- Problem details: Go through the listing below and write out exactly the lines from the one that mentions "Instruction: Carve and" through the one that mentions "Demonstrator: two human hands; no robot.", minus the pictures.
++++ Task inputs
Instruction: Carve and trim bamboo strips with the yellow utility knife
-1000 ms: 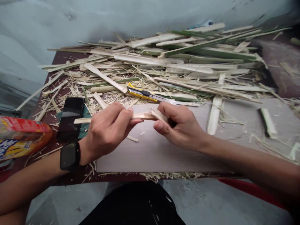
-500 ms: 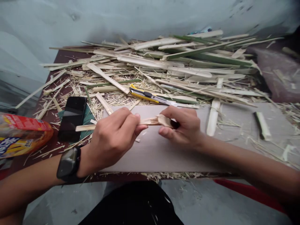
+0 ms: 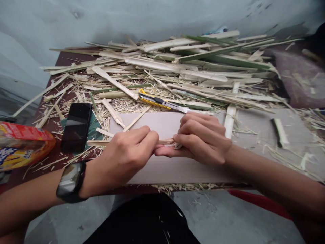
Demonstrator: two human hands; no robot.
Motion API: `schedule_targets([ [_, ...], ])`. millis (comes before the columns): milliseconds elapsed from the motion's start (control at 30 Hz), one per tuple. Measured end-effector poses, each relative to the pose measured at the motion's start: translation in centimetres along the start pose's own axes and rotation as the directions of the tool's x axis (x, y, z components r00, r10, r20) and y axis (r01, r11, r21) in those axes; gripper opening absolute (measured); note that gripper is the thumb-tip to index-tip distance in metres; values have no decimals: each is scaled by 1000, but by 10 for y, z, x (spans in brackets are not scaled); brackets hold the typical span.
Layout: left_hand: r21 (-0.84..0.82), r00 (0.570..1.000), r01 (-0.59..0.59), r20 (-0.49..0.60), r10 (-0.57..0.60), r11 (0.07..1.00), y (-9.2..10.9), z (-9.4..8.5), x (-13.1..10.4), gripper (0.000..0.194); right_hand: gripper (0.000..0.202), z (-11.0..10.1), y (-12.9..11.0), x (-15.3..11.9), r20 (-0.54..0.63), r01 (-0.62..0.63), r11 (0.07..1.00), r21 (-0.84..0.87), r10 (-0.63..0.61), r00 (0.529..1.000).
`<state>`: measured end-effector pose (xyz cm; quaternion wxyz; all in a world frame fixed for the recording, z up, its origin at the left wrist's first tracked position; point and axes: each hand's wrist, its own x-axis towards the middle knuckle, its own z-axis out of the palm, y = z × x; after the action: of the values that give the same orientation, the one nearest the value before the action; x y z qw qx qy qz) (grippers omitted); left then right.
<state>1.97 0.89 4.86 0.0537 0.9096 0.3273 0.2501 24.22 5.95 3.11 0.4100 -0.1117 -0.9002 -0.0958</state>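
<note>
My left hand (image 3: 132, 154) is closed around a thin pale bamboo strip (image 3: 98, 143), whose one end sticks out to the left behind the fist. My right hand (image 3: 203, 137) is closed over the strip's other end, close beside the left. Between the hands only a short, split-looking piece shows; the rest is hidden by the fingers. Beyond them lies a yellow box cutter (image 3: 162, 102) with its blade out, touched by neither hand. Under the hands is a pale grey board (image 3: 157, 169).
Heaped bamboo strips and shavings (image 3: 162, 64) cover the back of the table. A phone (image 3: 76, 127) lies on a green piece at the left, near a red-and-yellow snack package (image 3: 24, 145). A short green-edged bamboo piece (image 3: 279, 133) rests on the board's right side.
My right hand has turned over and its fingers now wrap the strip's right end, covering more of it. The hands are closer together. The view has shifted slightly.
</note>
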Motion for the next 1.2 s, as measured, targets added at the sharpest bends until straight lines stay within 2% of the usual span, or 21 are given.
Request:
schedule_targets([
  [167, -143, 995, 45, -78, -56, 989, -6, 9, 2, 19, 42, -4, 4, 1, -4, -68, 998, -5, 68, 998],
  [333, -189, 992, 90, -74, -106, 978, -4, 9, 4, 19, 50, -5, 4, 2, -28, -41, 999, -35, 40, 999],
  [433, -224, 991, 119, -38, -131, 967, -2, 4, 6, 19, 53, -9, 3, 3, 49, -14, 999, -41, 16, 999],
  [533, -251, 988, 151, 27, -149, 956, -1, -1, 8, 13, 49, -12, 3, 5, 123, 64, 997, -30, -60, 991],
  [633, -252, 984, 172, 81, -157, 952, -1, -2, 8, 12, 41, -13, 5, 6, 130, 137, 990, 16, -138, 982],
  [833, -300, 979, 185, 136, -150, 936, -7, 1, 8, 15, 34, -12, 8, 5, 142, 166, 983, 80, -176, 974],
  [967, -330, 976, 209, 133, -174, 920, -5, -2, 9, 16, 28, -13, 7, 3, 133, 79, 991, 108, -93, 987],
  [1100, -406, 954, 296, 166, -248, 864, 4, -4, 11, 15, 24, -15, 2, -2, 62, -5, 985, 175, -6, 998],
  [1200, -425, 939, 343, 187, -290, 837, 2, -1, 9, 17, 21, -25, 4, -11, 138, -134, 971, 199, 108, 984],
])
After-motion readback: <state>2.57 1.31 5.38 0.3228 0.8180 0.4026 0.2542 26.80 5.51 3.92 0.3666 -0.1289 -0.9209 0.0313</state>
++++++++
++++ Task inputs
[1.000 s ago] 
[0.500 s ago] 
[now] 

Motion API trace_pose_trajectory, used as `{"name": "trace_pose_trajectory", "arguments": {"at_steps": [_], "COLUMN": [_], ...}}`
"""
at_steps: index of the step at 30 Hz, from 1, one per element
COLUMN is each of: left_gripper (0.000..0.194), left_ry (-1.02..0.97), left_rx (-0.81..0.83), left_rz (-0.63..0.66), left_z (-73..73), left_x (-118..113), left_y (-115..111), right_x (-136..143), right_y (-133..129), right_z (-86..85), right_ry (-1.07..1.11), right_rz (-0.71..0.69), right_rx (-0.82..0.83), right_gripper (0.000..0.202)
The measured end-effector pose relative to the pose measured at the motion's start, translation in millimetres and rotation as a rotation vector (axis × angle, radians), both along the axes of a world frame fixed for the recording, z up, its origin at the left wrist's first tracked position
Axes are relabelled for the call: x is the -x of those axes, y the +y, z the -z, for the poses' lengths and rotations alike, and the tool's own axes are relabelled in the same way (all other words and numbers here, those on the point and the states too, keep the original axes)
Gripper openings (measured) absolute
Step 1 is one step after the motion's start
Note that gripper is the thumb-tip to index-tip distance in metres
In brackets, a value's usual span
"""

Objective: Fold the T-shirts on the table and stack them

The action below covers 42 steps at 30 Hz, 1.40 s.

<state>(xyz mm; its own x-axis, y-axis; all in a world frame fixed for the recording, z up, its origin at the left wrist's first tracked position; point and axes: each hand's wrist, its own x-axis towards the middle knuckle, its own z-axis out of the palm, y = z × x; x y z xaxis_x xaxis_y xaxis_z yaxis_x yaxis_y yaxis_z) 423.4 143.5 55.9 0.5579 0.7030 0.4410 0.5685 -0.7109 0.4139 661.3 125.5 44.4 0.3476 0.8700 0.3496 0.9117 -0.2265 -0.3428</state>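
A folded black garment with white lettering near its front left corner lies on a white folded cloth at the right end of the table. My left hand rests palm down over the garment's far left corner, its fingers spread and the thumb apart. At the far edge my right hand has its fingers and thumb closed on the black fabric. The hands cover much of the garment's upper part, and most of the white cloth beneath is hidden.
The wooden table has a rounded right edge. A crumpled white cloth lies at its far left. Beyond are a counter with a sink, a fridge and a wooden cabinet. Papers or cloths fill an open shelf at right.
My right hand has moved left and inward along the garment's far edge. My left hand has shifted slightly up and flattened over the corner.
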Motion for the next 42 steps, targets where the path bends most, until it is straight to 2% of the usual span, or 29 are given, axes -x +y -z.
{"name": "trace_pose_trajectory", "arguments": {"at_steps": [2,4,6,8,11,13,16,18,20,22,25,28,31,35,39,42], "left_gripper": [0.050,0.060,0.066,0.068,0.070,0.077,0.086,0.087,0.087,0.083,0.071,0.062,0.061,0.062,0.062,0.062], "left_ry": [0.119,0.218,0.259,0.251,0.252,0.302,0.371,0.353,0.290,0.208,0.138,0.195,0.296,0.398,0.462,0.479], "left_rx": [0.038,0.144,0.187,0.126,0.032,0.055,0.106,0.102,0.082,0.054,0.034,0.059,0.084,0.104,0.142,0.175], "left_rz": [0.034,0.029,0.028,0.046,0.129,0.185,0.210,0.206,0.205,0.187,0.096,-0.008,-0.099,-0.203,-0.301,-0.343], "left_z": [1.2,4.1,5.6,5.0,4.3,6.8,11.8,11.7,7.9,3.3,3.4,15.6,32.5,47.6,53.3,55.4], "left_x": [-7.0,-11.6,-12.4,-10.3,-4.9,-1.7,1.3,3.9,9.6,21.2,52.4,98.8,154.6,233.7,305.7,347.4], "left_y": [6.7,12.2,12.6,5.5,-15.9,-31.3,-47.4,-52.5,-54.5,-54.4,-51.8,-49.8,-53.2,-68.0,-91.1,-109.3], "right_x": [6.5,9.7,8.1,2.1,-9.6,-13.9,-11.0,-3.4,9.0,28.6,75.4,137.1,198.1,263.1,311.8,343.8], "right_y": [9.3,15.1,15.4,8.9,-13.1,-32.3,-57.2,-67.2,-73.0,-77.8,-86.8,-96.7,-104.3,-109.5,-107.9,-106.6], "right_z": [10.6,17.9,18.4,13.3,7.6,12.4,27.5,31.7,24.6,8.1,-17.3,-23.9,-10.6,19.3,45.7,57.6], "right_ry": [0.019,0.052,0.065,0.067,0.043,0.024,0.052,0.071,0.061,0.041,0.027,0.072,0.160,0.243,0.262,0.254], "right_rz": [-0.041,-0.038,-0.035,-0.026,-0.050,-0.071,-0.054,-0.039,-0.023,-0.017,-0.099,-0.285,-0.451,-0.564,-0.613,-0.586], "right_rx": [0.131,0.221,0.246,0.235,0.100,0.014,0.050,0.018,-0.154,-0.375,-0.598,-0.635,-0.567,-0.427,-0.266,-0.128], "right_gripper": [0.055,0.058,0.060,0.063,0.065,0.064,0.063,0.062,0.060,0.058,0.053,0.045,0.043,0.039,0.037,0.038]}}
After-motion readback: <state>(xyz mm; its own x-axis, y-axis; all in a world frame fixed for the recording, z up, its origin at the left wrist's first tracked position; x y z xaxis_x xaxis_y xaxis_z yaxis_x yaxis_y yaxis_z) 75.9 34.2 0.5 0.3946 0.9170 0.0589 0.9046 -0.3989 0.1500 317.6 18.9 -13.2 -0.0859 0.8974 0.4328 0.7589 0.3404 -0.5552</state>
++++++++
- Response to this exercise:
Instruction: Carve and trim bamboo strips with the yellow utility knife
-1000 ms: 
-500 ms: 
+0 ms: 
Demonstrator: two human hands; no robot.

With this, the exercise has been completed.